More or less the same thing is substantiated by James Scurry, an English sailor who had been handed over to Tippu’s people by the French after they had attacked his ship and imprisoned him.

QUOTE: Tippu’s affairs were not well managed in Malabar when he recovered possession of it. The exactions of his revenue collectors appear to have driven the people into rebellion. Ravi Varma of the Zamorin’s house received in 1784 a jaghire in order to keep him quiet, and even Tippu’s Mappilla subjects in Ernad and Walluvanad rebelled. END OF QUOTE.

Tippu’s rule in Malabar might have been just a version of the same old sultry rule in the subcontinent that had continued since times immemorial. Just collect the tax and squeeze the tenants.

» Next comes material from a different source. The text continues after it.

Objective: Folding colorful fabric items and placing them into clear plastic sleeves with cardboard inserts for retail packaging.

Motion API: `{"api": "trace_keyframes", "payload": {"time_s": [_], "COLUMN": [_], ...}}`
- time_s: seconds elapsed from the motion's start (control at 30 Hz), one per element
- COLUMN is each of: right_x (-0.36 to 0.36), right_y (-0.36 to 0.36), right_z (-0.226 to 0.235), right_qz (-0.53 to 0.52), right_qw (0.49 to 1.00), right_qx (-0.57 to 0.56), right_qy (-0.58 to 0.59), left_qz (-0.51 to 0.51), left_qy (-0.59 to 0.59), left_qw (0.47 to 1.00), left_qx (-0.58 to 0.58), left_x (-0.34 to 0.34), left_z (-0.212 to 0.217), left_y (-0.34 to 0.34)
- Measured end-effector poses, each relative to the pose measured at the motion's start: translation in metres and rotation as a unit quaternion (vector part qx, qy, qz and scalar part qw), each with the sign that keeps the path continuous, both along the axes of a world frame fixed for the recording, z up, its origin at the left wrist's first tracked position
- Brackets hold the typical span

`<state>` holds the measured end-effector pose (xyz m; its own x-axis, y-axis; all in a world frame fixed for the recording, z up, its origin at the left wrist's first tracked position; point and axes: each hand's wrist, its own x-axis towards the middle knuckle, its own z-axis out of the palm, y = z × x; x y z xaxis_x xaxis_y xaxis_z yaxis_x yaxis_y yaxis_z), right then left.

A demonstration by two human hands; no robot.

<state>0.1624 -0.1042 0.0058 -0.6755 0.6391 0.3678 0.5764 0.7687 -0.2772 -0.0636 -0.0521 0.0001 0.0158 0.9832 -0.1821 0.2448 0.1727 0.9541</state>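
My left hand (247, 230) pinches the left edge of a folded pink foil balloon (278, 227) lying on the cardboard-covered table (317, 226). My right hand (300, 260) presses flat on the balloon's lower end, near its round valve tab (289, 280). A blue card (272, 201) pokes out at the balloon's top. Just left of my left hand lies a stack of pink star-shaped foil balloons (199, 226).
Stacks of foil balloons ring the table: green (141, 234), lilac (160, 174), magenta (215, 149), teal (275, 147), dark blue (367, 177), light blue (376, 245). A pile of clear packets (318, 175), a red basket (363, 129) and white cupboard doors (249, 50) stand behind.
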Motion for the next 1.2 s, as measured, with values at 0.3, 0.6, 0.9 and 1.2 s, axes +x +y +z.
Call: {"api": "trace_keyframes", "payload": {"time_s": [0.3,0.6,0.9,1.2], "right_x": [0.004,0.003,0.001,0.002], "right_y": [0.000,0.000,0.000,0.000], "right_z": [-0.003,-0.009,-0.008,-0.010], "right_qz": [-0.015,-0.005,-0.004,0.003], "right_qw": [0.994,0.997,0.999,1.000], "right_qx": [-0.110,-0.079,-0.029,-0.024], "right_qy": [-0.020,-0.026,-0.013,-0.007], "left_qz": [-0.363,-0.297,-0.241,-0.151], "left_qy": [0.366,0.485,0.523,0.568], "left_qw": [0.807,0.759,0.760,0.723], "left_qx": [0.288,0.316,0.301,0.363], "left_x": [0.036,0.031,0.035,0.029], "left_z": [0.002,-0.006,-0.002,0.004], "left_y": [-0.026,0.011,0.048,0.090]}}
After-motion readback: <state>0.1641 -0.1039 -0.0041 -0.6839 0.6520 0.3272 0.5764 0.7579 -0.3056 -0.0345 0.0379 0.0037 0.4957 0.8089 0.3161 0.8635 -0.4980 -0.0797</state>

QUOTE: On the 25th May 3 1788, the factors at Tellicherry received proposals from the Bibi of Cannanore to take her under their protection ; and her message stated that Tippu had advised her to make up her quarrel with the Kolattiri prince and to pick one with the English. END OF QUOTE.

These kinds affections were mere shifting affections, more or less just to tide over a difficult time.

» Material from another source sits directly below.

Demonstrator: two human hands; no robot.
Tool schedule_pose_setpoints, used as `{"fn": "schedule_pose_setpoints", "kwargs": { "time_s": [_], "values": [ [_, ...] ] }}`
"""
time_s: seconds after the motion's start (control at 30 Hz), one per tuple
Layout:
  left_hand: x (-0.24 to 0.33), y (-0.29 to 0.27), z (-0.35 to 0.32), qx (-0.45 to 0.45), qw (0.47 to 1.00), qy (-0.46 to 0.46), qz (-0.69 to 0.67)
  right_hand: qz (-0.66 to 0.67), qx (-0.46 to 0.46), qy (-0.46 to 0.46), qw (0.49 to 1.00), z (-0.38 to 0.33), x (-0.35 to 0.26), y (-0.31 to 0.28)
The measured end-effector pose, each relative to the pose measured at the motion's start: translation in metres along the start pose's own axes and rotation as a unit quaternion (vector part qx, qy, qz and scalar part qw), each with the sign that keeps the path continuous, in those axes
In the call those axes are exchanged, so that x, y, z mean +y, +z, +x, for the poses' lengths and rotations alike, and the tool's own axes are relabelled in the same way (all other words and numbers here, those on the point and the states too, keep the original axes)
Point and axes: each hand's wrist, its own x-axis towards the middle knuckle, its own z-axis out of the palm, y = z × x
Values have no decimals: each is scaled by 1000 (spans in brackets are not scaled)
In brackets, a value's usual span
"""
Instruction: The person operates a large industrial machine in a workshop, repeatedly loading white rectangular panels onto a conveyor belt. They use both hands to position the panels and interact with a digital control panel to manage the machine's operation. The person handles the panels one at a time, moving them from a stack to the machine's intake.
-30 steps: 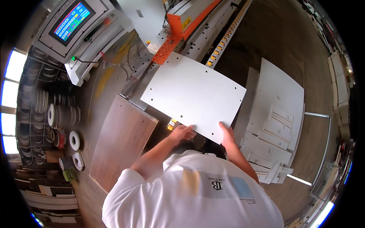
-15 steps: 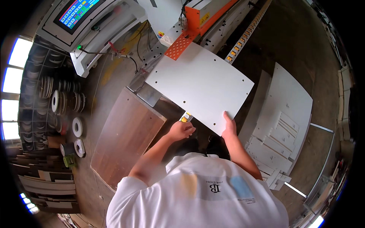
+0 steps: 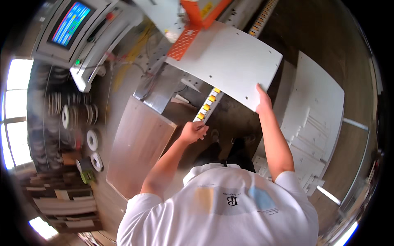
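A white rectangular panel (image 3: 234,61) with small holes near its edges lies over the machine's front. My right hand (image 3: 264,100) grips its near right corner, thumb on top and the other fingers hidden beneath. Left of the panel's near edge, a narrow rail (image 3: 206,107) with yellow-and-white rollers sticks out toward me. My left hand (image 3: 194,132) is closed at the rail's near end, its fingers curled; whether they hold the rail is hard to see. At the panel's far left corner, an orange perforated plate (image 3: 183,43) overlaps it.
A brown wood-grain board (image 3: 141,143) stands at left, beside a metal plate (image 3: 158,90). To the right lies a stack of white panels (image 3: 316,110). A control screen (image 3: 70,23) is at far left, with rolls of edge banding (image 3: 76,115) below.
The panel has slid away from me, with my right hand following on its corner. More of the roller rail shows now. My left hand remains at the rail's end, and the view has shifted.
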Motion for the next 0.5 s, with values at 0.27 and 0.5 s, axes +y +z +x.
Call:
{"fn": "schedule_pose_setpoints", "kwargs": {
  "time_s": [0.27,0.5],
  "values": [
    [-2,35,17,-4,995,-76,63,13,-36,-61,997,-18,19,-76],
    [-4,158,14,-245,955,-111,122,-176,159,101,966,-92,144,-328]
  ]
}}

QUOTE: On Tippu's inhuman treatment of his prisoners, it is unnecessary to dwell. Beginning with the brave Captain Rumley, he had already poisoned, or destroyed in other ways, all whom he thought from their gallantry or abilities would be dangerous opponents in a future struggle. END OF QUOTE.

There are enough and more illustrative eye-witness narrations of these horrible deeds.

QUOTE: Tippu complained bitterly of this evasion, and, on the 25th May, the Chief at Tellicherry had a letter from him complaining further that the Cannanore fort had been looted of everything, “and the said fort made empty as a jungul, and then your troops went away. END OF QUOTE.

This is with regard to the handing over of the Cannanore fort to Tippu by the English Company. The English side simply vacated the place, without waiting for Tippu’s soldiers to arrive. By the time Tippu’s men had arrive, the local populace of Cannanore had more or less looted the fort totally clean.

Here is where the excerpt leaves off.